Butte, America’s Story Episode 36 - 100,000 or Not?
Welcome to Butte, America’s Story. I’m your host, Dick Gibson.
One of the most common and contested statements about Butte is that it was home to 100,000 people in 1917, the largest city from Minneapolis to Seattle. Is that really true?
Census figures for Butte are difficult to rely on for several reasons. The city of Butte was much smaller than the city-county of today, but pretty much, the people lived in what we would think of as Butte today, a metropolitan area, while Walkerville has had a separate census count for decades. Let’s look at the population of Silver Bow County as the population of Butte.
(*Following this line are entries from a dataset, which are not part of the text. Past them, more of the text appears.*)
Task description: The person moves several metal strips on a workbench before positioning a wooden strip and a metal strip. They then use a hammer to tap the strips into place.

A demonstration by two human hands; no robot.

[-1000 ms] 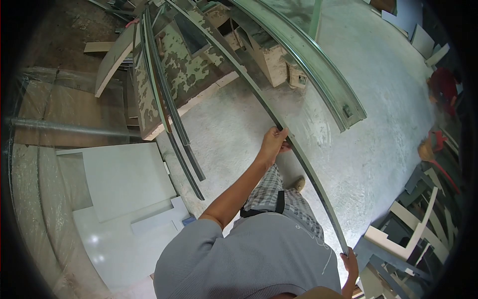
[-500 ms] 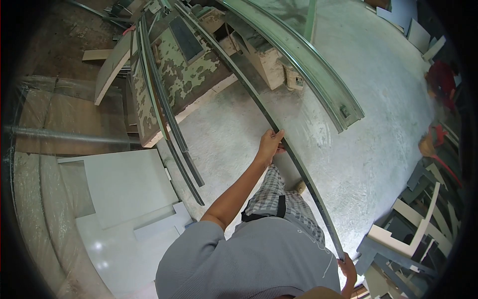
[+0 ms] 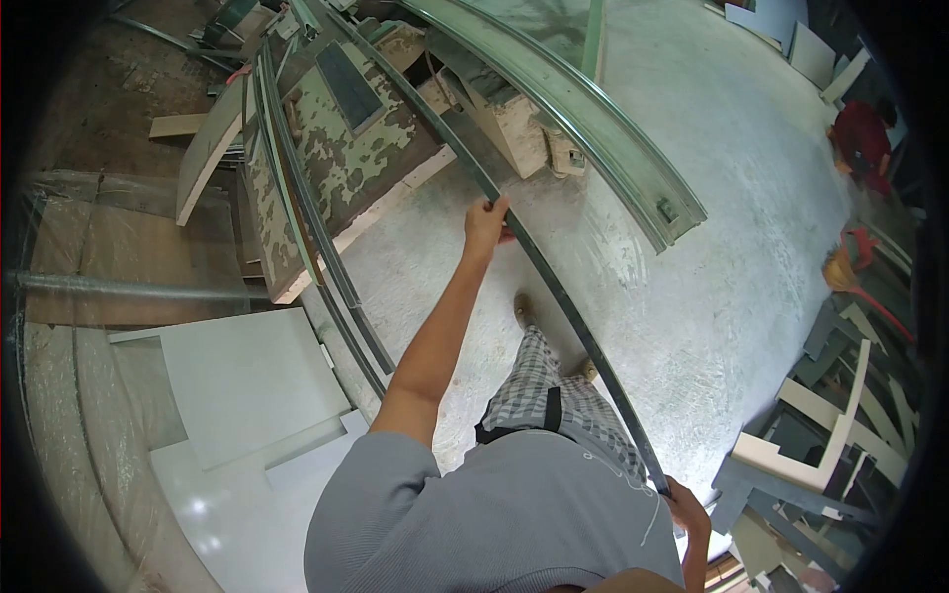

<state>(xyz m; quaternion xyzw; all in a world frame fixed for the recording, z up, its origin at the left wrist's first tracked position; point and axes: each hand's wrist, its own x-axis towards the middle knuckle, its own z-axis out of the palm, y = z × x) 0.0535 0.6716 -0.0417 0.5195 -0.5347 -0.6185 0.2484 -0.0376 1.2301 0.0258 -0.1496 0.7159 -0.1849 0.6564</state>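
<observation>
A long, narrow dark metal bar [image 3: 559, 287] runs from beside my right hip up to the cluttered bench ahead. My left hand [image 3: 486, 227] is closed round it partway along, arm stretched forward. At its near end my right hand [image 3: 687, 509] grips it low by my side. The far end of the bar lies among other metal lengths, where I cannot make out its tip. To the left, several similar thin strips [image 3: 316, 227] hang over the edge of a camouflage-patterned surface [image 3: 356, 163].
A wide metal channel [image 3: 593, 128] juts out at the upper right. White panels [image 3: 247, 381] lie stacked at the left. Scrap pieces and cut frames [image 3: 791, 455] heap up at the right, near a broom [image 3: 840, 269]. A person in red [image 3: 862, 143] is at the far right.
My left hand has moved forward and left along with the bar. The bar's near end has shifted slightly up and left. My foot has come into view ahead.
</observation>
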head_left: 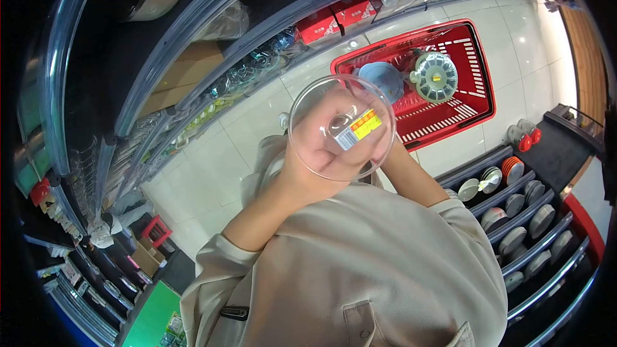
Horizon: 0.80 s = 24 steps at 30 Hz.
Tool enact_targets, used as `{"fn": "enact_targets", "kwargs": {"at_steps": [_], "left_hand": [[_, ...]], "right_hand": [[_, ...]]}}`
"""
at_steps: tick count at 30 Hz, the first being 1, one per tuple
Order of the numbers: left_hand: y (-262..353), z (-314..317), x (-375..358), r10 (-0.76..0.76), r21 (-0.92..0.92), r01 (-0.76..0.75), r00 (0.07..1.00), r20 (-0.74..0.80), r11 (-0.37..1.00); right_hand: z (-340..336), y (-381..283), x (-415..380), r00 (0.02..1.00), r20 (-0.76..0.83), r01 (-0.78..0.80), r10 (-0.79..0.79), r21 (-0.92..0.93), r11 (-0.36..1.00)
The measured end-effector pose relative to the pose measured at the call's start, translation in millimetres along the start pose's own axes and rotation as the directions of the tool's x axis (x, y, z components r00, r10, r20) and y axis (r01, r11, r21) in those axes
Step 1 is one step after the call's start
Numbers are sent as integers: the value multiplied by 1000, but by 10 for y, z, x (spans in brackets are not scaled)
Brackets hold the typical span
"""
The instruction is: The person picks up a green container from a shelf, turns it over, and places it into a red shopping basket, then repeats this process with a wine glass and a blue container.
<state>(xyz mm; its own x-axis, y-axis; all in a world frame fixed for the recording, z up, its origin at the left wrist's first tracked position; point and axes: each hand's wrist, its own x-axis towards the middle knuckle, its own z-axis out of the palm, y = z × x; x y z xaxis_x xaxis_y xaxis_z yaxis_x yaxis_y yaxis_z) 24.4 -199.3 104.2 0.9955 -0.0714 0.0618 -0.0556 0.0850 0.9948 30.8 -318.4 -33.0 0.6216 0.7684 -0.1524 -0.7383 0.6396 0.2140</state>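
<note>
The person stands in a shop aisle and holds a clear glass bowl up in front of the chest, its round base turned toward the camera. Judging by how things lie, the picking is partly done: the red basket on the tiled floor just beyond the bowl already holds a pale blue round dish and a grey-green sectioned lid or tray, while the bowl itself is not yet in the basket and looks to be at the stage of being checked over.

The left hand shows through the glass; its fingers are curled under and around the bowl and grip it from below and behind. The right hand comes up on the basket side of the bowl. Most of it is hidden behind the glass, so I cannot tell whether its fingers close on the rim or only steady it.

The bowl is transparent, shallow and round, with a smooth thick rim that catches the light. A small sticker sits near its middle, white with a barcode at one end and yellow and orange at the other. No chip or crack can be made out, though the glare would hide small ones.

Below the basket, shelves carry rows of small grey and white plates, with a few red ones. Left of the bowl, another shelf rack holds packaged goods, and red boxes stand on it just above the basket.
</note>
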Motion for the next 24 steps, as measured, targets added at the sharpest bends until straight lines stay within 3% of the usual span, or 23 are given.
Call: {"fn": "enact_targets", "kwargs": {"at_steps": [3, 7, 8, 10, 14, 17, 19, 20, 21, 22, 24], "left_hand": [[54, 59, 58, -45, -12, 45, 998, 49, 999], [56, 105, 86, -29, 250, 26, 1000, 10, 968], [54, 106, 96, 12, 329, -23, 999, 36, 944], [9, 121, 65, -8, 345, -12, 998, 54, 938], [-35, 108, 20, -82, 375, 14, 983, 166, 927], [-55, 79, -1, -29, 473, -88, 971, 235, 876], [-57, 99, -27, -39, 466, -78, 971, 235, 881], [-52, 113, -49, -46, 460, -69, 971, 233, 885], [-9, 137, -64, -81, 371, 0, 976, 202, 929], [0, 139, -54, -82, 370, 0, 976, 204, 929], [7, 124, -33, -15, 448, -115, 961, 276, 886]], "right_hand": [[43, 75, -18, 993, 41, 112, -109, -87, 990], [87, 172, -78, 918, -153, 220, -365, -569, 792], [88, 238, -75, 918, -154, 219, -365, -571, 791], [83, 391, -58, 819, 57, 531, -570, -453, 716], [193, 465, -74, 840, 79, 511, -536, -446, 735], [213, 540, -55, 790, 73, 546, -609, -536, 644], [216, 560, -58, 751, 73, 562, -656, -594, 576], [171, 458, -62, 749, 72, 562, -658, -594, 575], [90, 270, -65, 899, -50, 368, -435, -455, 811], [64, 168, -64, 980, -119, 124, -161, -274, 954], [115, 191, -62, 963, -170, 138, -210, -359, 923]]}}
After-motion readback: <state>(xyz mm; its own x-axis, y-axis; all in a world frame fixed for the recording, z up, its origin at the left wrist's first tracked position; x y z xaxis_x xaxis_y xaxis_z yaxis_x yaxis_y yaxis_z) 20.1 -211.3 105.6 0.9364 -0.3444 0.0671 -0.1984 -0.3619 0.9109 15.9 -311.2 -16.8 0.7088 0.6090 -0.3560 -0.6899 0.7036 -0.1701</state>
With that premise, we have two census figures. In 1910, Silver Bow County counted 56,848 people, and in 1920 the number was 60,313. It’s really challenging to get to 100,000 from either of those numbers, but let’s look at some other sources.
The 1917 city directory estimates 91,000 people in Butte, and for 1918 they say 93,000. The city directories make their total population estimates based on a factor, for Butte in those days, 2.25. The actual count of names in the directories was multiplied by that factor to get the 91,000. Wives and children were not listed separately, so that’s the basis for the factor.
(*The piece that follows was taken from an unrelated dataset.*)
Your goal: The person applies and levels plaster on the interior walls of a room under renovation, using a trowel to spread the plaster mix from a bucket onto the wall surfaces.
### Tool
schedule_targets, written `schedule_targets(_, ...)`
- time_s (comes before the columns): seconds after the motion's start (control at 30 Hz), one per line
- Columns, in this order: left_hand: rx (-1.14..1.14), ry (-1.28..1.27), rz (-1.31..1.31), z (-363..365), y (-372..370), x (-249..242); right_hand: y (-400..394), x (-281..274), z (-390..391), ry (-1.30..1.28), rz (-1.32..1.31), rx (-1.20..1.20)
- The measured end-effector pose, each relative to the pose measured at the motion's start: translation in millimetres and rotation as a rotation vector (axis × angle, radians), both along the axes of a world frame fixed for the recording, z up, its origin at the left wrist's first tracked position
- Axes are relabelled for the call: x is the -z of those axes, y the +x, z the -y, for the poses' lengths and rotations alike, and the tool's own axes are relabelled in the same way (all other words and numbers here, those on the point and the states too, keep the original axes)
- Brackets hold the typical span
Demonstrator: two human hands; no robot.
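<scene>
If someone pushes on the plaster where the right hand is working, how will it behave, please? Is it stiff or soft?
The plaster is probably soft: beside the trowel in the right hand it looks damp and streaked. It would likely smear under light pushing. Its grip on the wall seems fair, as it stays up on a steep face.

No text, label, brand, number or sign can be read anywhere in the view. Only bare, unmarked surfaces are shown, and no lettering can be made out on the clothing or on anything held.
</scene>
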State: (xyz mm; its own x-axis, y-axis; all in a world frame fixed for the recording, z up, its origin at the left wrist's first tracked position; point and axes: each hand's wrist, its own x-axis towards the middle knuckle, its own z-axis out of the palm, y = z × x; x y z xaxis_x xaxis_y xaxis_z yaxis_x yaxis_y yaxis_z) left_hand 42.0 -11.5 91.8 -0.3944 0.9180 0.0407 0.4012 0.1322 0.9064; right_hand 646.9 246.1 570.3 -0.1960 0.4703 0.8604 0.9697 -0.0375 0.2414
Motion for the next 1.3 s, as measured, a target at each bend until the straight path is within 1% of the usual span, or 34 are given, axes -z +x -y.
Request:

There also exists an official US Census estimate for 1917, which lists Butte (city) at 93,981.
It’s common to find references in the press of the day to Butte as a city of 90,000. It’s also pretty well established that censuses typically undercounted some populations, such as the Chinese, prostitutes, and transients, which made up a large part of the population in 1917. The census shows no more than 400 or so Chinese in Butte, but Rose Hum Lee estimates as many as 2,500 at the peak. So it is probably fair to see the 1910 and 1920 census counts as noticeably low.
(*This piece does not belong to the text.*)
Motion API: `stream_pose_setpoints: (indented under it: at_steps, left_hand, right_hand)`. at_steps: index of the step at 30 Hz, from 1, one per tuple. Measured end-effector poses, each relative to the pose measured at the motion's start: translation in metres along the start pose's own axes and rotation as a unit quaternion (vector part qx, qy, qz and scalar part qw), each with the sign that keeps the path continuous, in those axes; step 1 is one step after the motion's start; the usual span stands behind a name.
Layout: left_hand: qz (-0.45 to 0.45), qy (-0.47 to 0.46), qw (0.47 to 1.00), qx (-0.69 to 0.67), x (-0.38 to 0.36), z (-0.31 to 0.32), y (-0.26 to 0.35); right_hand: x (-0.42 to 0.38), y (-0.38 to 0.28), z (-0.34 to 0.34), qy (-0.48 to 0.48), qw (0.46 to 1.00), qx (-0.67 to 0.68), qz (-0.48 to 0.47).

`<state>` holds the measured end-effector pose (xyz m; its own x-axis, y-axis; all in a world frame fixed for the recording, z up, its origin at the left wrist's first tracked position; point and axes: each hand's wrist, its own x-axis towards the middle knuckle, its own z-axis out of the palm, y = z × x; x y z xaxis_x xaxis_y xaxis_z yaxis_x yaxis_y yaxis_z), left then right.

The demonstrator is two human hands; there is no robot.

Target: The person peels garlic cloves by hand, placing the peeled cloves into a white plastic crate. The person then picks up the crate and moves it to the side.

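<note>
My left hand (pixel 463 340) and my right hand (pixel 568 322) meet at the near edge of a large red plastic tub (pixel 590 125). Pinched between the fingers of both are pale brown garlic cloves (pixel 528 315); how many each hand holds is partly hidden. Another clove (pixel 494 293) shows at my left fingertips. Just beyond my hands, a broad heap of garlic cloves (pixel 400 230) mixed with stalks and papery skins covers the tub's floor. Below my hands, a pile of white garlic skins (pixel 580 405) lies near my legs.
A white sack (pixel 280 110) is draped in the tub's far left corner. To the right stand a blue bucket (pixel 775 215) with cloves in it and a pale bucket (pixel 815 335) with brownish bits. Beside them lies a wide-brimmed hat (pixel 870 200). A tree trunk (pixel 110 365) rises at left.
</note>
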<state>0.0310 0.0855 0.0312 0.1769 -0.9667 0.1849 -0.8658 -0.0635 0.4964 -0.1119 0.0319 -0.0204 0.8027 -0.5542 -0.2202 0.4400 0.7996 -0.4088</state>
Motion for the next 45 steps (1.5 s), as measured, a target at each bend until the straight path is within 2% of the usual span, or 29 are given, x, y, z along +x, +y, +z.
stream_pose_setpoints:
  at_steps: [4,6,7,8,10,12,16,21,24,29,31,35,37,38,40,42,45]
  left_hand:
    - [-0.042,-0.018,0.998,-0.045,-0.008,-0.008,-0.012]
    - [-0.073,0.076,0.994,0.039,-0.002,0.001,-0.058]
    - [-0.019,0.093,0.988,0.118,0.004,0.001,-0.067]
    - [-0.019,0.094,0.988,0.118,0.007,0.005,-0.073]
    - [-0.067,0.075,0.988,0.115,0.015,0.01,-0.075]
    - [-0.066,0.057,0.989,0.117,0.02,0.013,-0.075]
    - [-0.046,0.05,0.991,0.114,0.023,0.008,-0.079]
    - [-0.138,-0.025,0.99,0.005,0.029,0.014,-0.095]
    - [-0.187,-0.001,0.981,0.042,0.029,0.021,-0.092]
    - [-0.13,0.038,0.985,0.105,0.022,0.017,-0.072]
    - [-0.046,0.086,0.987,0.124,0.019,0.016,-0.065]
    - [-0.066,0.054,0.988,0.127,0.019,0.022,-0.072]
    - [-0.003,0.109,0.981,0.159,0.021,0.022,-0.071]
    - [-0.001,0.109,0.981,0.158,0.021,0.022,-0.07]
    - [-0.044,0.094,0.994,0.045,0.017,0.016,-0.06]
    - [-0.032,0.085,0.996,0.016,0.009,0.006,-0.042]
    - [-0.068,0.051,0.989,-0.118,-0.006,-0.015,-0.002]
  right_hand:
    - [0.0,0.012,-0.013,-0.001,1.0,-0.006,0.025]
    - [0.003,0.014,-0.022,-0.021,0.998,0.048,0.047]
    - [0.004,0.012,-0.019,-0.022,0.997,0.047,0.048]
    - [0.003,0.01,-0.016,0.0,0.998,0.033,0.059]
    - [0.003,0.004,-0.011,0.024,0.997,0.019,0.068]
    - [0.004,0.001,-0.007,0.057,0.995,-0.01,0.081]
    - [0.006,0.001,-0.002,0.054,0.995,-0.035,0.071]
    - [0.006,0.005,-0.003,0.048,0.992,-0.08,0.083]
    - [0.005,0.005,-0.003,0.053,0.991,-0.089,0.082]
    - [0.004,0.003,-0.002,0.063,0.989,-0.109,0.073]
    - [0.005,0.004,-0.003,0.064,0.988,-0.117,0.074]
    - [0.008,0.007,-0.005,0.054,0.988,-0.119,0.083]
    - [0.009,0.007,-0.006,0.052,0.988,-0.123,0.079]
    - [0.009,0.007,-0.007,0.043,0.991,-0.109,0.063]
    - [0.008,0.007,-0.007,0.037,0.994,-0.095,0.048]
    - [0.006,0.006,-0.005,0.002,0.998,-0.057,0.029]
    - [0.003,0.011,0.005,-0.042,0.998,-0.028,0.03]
There’s also no doubt that 1917-1918 was the peak of everything in Butte. Copper production records are clear that the metal output was greatest then. Company figures give a total of 14,500 underground mine workers in 1917, on the order of 40% more than in 1910.
Could the population have fallen from 94,000 in 1917 to 60,000 in the 1920 census? It is true that all of Butte’s mines were closed over many months in the late 1910s and early 1920s. The end of World War I meant the demand for copper plummeted along with its price, and many people must have left Butte in the 1918-1922 time frame. But a third of the population, 34,000 people? It may be a stretch, but it’s not impossible, and perhaps not really too unreasonable in the boom-and-bust economy Butte has always suffered from.
The bottom line is, we cannot be sure. I am comfortable saying Butte reached “close to 100,000” in those years, and was the largest city in the region from Minneapolis to Denver to Salt Lake City to Spokane, since Spokane, at 104,000 in 1910, was almost certainly always larger than Butte.